(Exercise directions):
Could you extract every entry below and reproduce it exactly?
(Data to examine begins)
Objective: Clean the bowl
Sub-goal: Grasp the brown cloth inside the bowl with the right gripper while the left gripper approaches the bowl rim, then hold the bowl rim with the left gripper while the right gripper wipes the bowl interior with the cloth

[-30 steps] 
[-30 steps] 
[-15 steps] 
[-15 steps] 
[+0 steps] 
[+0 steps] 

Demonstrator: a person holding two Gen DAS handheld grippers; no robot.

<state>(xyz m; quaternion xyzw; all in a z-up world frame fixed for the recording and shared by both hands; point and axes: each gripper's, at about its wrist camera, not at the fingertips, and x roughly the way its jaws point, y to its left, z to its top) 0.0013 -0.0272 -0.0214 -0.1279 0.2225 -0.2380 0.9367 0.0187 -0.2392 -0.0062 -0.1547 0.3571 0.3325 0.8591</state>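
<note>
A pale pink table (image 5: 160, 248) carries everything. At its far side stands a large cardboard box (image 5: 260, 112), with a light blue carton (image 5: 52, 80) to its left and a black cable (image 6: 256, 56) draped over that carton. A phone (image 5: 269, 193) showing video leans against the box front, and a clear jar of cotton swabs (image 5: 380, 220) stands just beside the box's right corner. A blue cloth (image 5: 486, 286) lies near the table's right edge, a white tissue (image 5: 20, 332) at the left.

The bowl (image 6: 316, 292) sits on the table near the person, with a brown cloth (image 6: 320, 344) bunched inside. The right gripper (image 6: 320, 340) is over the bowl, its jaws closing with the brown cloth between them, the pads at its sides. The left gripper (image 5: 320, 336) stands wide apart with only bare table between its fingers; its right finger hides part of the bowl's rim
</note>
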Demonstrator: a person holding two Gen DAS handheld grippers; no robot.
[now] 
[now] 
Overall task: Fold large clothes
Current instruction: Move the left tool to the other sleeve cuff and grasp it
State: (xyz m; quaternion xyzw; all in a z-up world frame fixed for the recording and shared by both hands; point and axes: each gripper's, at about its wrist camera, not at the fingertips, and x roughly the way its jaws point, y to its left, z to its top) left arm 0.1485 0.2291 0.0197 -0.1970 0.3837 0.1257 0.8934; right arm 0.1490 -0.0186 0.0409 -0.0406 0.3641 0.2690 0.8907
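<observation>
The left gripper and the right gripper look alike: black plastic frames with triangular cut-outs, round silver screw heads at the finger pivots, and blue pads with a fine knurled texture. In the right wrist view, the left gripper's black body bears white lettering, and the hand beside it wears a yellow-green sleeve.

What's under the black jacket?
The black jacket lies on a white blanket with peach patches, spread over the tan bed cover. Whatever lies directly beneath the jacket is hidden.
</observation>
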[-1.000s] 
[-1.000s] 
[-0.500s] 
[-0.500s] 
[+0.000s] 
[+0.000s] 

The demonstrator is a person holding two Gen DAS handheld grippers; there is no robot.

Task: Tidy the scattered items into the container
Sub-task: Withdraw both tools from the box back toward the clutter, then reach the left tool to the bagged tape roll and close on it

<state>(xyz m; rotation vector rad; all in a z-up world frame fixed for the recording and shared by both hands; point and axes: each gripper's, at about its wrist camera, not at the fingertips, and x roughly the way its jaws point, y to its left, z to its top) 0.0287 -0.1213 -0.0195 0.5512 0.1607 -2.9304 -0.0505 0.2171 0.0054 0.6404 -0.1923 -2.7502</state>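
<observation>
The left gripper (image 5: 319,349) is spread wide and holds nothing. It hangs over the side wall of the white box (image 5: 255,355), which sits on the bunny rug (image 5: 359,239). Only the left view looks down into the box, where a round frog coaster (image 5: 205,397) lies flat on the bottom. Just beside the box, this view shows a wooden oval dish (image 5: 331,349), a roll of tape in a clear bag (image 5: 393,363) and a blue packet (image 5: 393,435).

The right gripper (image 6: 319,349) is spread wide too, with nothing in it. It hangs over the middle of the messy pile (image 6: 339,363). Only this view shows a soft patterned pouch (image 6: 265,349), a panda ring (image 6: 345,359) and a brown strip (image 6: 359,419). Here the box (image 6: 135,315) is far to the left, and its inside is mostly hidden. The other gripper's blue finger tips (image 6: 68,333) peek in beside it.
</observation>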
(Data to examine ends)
(Your response):
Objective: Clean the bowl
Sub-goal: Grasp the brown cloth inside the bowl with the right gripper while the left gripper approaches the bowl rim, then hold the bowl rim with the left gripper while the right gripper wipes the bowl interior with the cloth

[-30 steps] 
[-30 steps] 
[-15 steps] 
[-15 steps] 
[+0 steps] 
[+0 steps] 

Demonstrator: a person holding two Gen DAS handheld grippers; no robot.

<state>(xyz m; quaternion xyzw; all in a z-up world frame fixed for the recording and shared by both hands; point and axes: each gripper's, at about its wrist camera, not at the fingertips, and x roughly the way its jaws point, y to its left, z to its top) 0.0013 -0.0272 -0.0214 -0.1279 0.2225 -0.2380 0.9367 0.0187 -0.2392 -0.0062 -0.1547 0.3571 0.3325 0.8591</state>
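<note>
A pale pink table (image 5: 160, 248) carries everything. At its far side stands a large cardboard box (image 5: 260, 112), with a light blue carton (image 5: 52, 80) to its left and a black cable (image 6: 256, 56) draped over that carton. A phone (image 5: 269, 193) showing video leans against the box front, and a clear jar of cotton swabs (image 5: 380, 220) stands just beside the box's right corner. A blue cloth (image 5: 486, 286) lies near the table's right edge, a white tissue (image 5: 20, 332) at the left.

The bowl (image 6: 316, 292) sits on the table near the person, with a brown cloth (image 6: 320, 344) bunched inside. The right gripper (image 6: 320, 340) is over the bowl, its jaws closing with the brown cloth between them, the pads at its sides. The left gripper (image 5: 320, 336) stands wide apart with only bare table between its fingers; its right finger hides part of the bowl's rim
</note>
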Demonstrator: a person holding two Gen DAS handheld grippers; no robot.
[now] 
[now] 
Overall task: Fold large clothes
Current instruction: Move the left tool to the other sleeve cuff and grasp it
State: (xyz m; quaternion xyzw; all in a z-up world frame fixed for the recording and shared by both hands; point and axes: each gripper's, at about its wrist camera, not at the fingertips, and x roughly the way its jaws point, y to its left, z to its top) left arm 0.1485 0.2291 0.0197 -0.1970 0.3837 0.1257 0.8934; right arm 0.1490 -0.0186 0.0409 -0.0406 0.3641 0.2690 0.8907
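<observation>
The left gripper and the right gripper look alike: black plastic frames with triangular cut-outs, round silver screw heads at the finger pivots, and blue pads with a fine knurled texture. In the right wrist view, the left gripper's black body bears white lettering, and the hand beside it wears a yellow-green sleeve.

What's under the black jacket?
The black jacket lies on a white blanket with peach patches, spread over the tan bed cover. Whatever lies directly beneath the jacket is hidden.
</observation>
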[-1.000s] 
[-1.000s] 
[-0.500s] 
[-0.500s] 
[+0.000s] 
[+0.000s] 

The demonstrator is a person holding two Gen DAS handheld grippers; there is no robot.

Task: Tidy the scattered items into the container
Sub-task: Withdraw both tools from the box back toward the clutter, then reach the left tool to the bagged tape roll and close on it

<state>(xyz m; rotation vector rad; all in a z-up world frame fixed for the recording and shared by both hands; point and axes: each gripper's, at about its wrist camera, not at the fingertips, and x roughly the way its jaws point, y to its left, z to its top) 0.0287 -0.1213 -0.0195 0.5512 0.1607 -2.9304 -0.0505 0.2171 0.0054 0.6404 -0.1923 -2.7502</state>
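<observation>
The left gripper (image 5: 319,349) is spread wide and holds nothing. It hangs over the side wall of the white box (image 5: 255,355), which sits on the bunny rug (image 5: 359,239). Only the left view looks down into the box, where a round frog coaster (image 5: 205,397) lies flat on the bottom. Just beside the box, this view shows a wooden oval dish (image 5: 331,349), a roll of tape in a clear bag (image 5: 393,363) and a blue packet (image 5: 393,435).

The right gripper (image 6: 319,349) is spread wide too, with nothing in it. It hangs over the middle of the messy pile (image 6: 339,363). Only this view shows a soft patterned pouch (image 6: 265,349), a panda ring (image 6: 345,359) and a brown strip (image 6: 359,419). Here the box (image 6: 135,315) is far to the left, and its inside is mostly hidden. The other gripper's blue finger tips (image 6: 68,333) peek in beside it.
</observation>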

This answer requires no additional content.